Re: [Numpy-discussion] Interpolation question

30 Mar 2010

      2010/3/30 Andrea Gavana <andrea.gavana@gmail.com>:
...
On 29 March 2010 23:44, Friedrich Romstedt wrote:
...
When you have nice results using 40 Rbfs for each time instant, this
procedure means that the values for one time instant will not be
influenced by adjacent-year data.  I.e., you would probably get the
same result using a norm extraordinary blowing up the time coordinate.
 To make it clear in code, when the time is your first coordinate, and
you have three other coordinates, the *norm* would be:
def norm(x1, x2):
   return numpy.sqrt((((x1 - x2) * [1e3, 1, 1]) ** 2).sum())
In this case, the epsilon should be fixed, to avoid the influence of
the changing distances on the epsilon determination inside of Rbf,
which would spoil the whole thing.
Of course, it are here two and not three "other variables."
...
...
I have an idea how to tune your model:  Take, say, the half or three
thirds of your simulation data as interpolation database, and try to
reproduce the remaining part.  I have some ideas how to tune using
this in practice.
Here, of course it are three quarters and not three thirds :-)
...
This is a very good idea indeed: I am actually running out of test
cases (it takes a while to run a simulation, and I need to do it every
time I try a new combination of parameters to check if the
interpolation is good enough or rubbish).
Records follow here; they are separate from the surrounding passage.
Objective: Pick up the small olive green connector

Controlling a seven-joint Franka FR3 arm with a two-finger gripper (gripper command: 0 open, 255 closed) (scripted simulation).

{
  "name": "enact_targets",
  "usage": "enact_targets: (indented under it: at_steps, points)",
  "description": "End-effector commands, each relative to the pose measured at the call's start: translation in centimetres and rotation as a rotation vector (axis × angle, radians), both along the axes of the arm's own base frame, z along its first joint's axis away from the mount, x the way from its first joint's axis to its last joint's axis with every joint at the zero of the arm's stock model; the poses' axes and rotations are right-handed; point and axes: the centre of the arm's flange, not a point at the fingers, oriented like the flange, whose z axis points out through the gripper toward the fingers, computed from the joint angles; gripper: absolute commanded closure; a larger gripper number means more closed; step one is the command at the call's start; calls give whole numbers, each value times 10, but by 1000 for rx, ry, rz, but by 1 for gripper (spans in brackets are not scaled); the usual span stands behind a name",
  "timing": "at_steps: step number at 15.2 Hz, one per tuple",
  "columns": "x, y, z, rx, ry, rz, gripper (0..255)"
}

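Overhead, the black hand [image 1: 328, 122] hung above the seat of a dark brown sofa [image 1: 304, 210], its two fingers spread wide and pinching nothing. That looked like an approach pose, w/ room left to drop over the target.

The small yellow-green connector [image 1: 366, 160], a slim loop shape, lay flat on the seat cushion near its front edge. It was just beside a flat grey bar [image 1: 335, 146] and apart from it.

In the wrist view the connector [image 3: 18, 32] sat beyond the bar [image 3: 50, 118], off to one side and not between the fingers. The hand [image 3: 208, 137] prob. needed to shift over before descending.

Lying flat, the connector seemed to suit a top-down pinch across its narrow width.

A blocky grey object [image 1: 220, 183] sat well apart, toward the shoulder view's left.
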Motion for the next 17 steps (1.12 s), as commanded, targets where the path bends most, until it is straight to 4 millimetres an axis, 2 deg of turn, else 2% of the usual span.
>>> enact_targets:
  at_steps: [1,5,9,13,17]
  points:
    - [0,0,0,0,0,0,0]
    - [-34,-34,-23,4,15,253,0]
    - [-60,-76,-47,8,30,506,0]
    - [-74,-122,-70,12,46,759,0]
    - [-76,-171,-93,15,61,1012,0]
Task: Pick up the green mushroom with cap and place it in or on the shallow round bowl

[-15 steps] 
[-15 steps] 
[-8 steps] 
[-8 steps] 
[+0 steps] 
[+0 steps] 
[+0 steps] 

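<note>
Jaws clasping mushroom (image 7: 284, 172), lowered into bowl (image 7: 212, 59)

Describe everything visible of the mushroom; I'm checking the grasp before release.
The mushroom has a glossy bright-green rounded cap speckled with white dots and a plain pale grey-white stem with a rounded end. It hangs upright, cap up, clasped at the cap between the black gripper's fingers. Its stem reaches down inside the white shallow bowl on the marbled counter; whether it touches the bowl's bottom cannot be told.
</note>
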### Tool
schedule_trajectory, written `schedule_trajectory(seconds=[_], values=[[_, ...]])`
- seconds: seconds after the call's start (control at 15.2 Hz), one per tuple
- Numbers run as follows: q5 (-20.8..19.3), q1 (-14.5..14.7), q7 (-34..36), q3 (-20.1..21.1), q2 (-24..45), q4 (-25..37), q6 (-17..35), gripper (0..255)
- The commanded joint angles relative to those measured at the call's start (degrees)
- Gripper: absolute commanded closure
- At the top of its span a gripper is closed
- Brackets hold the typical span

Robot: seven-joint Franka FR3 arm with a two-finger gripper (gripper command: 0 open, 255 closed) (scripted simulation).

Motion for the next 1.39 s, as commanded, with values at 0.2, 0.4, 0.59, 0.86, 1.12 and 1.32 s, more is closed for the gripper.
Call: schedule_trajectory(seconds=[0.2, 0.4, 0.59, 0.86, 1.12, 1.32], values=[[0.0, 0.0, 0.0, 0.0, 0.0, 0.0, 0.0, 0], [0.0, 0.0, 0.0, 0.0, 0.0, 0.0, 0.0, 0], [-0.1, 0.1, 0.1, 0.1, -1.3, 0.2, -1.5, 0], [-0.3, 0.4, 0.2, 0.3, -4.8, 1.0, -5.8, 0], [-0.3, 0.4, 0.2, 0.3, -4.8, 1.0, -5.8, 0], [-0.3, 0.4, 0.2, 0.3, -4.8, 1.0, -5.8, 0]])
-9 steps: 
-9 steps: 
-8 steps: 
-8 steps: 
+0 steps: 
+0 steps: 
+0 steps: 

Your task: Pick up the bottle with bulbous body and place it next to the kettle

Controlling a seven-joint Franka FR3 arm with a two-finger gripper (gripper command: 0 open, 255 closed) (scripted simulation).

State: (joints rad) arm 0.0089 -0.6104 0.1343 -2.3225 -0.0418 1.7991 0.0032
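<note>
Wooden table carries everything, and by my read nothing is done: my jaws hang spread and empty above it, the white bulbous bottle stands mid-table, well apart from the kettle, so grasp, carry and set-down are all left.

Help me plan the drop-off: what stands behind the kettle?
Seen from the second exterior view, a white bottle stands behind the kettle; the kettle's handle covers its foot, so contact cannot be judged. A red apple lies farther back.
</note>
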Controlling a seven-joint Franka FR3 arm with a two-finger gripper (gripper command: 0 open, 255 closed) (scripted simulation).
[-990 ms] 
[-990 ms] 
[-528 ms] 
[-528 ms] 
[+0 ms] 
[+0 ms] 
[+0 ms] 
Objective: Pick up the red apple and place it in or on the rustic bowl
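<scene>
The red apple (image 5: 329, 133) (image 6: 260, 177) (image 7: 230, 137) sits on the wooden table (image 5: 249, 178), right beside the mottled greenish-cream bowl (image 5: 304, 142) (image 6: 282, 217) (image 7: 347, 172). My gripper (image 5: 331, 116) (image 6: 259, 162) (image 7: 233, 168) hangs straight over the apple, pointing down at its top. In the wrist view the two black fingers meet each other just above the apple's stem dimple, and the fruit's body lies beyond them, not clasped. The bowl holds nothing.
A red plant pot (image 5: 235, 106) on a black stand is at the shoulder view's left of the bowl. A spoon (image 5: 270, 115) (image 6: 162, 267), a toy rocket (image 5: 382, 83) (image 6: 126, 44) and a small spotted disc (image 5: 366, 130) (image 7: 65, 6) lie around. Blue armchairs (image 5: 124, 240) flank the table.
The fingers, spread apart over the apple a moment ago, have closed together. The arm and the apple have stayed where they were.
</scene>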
I'll give it a go tomorrow
at work and I'll report back (even if I get very bad results :-D ).
I refined the idea a bit.  Select one simulation, and use the complete
rest as the interpolation base.  Then repreat this for each
simualation.  Calculate some joint value for all the results, the
simplest would maybe be, to calculate:

def joint_ln_density(simulation_results, interpolation_results):
	return -((interpolation_results - simulation_results) ** 2) /
(simulation_results ** 2)

In fact, this calculates the logarithm of the Gaussians centered at
*simulation_results* and taken at the "obervations"
*interpolation_results*.  It is the logarithms of the product of this
Gaussians.  The standard deviation of the Gaussians is assumed to be
the value of the *simulation_results*, which means, that I assume that
low-valued outcomes are much more precise in absolute numbers than
high-outcome values, but /relative/ to their nominal value they are
all the same precise.  (NB: A scaling of the stddevs wouldn't make a
significant difference /for you/.  Same the neglected coefficients of
the Gaussians.)

I don't know, which method you like the most.  Robert's and Kevin's
proposals are hard to compete with ...

You could optimise (maximise) the joint_ln_density outcome as a
function of *epsilon* and the different scalings.  afaic, scipy comes
with some optimisation algorithms included.  I checked it:
http://docs.scipy.org/doc/scipy-0.7.x/reference/optimize.html#general-purpos...
.

Friedrich